(DATA BLOCK)
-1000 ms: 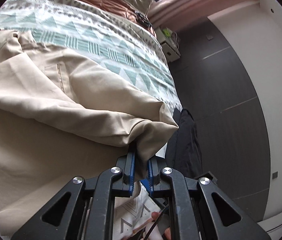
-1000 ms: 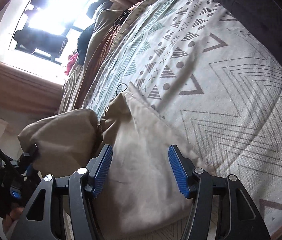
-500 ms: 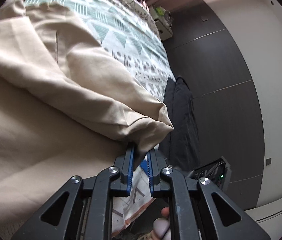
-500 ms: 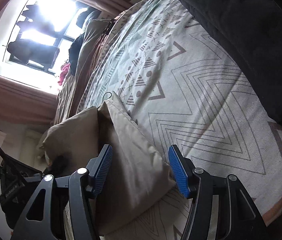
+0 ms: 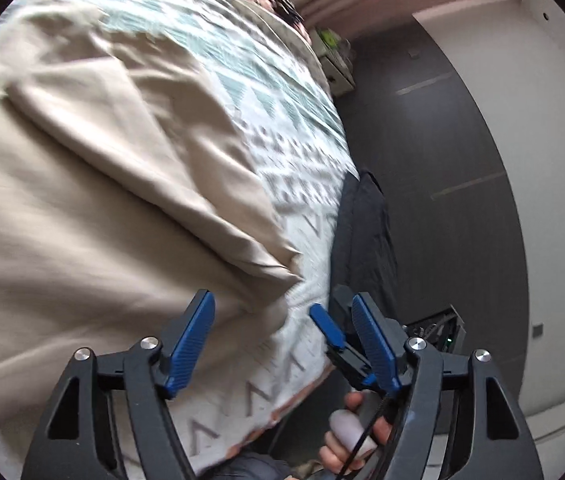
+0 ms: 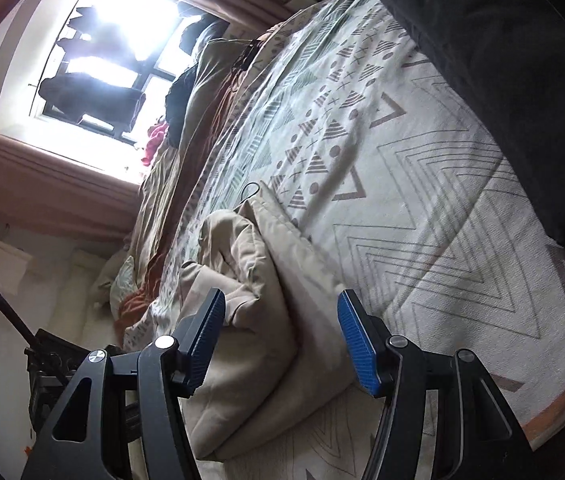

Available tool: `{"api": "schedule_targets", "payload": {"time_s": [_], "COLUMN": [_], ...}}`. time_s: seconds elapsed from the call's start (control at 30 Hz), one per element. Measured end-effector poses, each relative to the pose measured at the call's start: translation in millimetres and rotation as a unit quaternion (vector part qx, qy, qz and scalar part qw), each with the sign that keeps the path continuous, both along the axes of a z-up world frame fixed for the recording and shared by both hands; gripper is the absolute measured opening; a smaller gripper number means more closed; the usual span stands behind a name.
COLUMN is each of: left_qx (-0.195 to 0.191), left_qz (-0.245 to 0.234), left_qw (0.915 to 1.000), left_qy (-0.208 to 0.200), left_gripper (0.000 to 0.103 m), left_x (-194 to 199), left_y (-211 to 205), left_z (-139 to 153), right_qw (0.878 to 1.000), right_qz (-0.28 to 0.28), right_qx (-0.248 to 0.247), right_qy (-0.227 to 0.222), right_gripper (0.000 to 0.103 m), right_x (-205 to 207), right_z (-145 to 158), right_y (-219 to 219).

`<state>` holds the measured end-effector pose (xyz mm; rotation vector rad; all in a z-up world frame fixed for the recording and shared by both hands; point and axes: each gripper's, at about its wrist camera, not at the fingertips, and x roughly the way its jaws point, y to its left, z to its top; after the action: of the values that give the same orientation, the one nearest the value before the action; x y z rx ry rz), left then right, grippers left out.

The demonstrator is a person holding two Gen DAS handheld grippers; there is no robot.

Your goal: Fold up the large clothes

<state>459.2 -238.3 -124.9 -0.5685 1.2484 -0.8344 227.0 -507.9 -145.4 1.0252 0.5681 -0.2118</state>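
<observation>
A large beige garment point(image 5: 102, 184) lies folded over itself on the patterned bedspread point(image 5: 282, 128); it also shows in the right wrist view point(image 6: 266, 304) as a thick folded pile. My left gripper point(image 5: 282, 332) is open and empty just above the garment's folded corner near the bed's edge. My right gripper point(image 6: 282, 340) is open and empty, its fingers on either side of the folded pile's near end. The right gripper's blue pads point(image 5: 328, 326) show in the left wrist view, close beside the left gripper.
A dark blanket point(image 6: 502, 64) lies along the bed's side. Rumpled brown and beige bedding point(image 6: 186, 184) sits by the bright window point(image 6: 94, 52). Dark floor point(image 5: 442, 160) and a small nightstand point(image 5: 334, 64) lie beyond the bed.
My left gripper has opened and let go of the garment's corner, which now lies on the bed. The right gripper stays open over the folded pile.
</observation>
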Motion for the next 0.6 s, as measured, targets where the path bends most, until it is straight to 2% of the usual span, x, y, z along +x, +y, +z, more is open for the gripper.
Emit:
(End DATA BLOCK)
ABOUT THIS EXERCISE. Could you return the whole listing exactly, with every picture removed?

SOLVED PROBLEM.
-1000 ms: 
-1000 ms: 
-500 ms: 
-500 ms: 
+0 ms: 
+0 ms: 

Available tool: `{"api": "schedule_targets", "payload": {"time_s": [_], "COLUMN": [_], ...}}`. time_s: seconds elapsed from the call's start (control at 30 Hz), one per element. Measured end-effector poses, each relative to the pose measured at the call's start: translation in millimetres and rotation as a unit quaternion (vector part qx, qy, qz and scalar part qw), each with the sign that keeps the path continuous, both along the axes of a z-up world frame fixed for the recording and shared by both hands; gripper is the absolute measured opening; a smaller gripper number means more closed; the usual span stands behind a name.
COLUMN is each of: left_qx (-0.195 to 0.191), left_qz (-0.245 to 0.234), left_qw (0.915 to 1.000), left_qy (-0.208 to 0.200), left_gripper (0.000 to 0.103 m), left_x (-194 to 199), left_y (-211 to 205), left_z (-139 to 153), right_qw (0.878 to 1.000), right_qz (-0.28 to 0.28), right_qx (-0.248 to 0.247), right_qy (-0.227 to 0.222), right_gripper (0.000 to 0.103 m), right_x (-205 to 207), right_z (-145 to 158), right_y (-219 to 219).

`<state>` holds the measured end-effector pose (xyz mm; rotation vector rad; all in a z-up world frame fixed for the recording and shared by both hands; point and axes: each gripper's, at about its wrist camera, not at the fingertips, and x roughly the way its jaws point, y to its left, z to its top; after the action: of the values that give the same orientation, the one nearest the value before the action; x y z rx ry rz), left then right, grippers left out.

The demonstrator is a person holding two Gen DAS handheld grippers; there is no robot.

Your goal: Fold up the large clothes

<state>459.2 -238.3 -124.9 -0.5685 1.2484 -0.8344 227.0 -507.9 -145.4 1.0252 0.5681 -0.2118</state>
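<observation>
A large beige garment point(image 5: 102, 184) lies folded over itself on the patterned bedspread point(image 5: 282, 128); it also shows in the right wrist view point(image 6: 266, 304) as a thick folded pile. My left gripper point(image 5: 282, 332) is open and empty just above the garment's folded corner near the bed's edge. My right gripper point(image 6: 282, 340) is open and empty, its fingers on either side of the folded pile's near end. The right gripper's blue pads point(image 5: 328, 326) show in the left wrist view, close beside the left gripper.
A dark blanket point(image 6: 502, 64) lies along the bed's side. Rumpled brown and beige bedding point(image 6: 186, 184) sits by the bright window point(image 6: 94, 52). Dark floor point(image 5: 442, 160) and a small nightstand point(image 5: 334, 64) lie beyond the bed.
My left gripper has opened and let go of the garment's corner, which now lies on the bed. The right gripper stays open over the folded pile.
</observation>
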Motion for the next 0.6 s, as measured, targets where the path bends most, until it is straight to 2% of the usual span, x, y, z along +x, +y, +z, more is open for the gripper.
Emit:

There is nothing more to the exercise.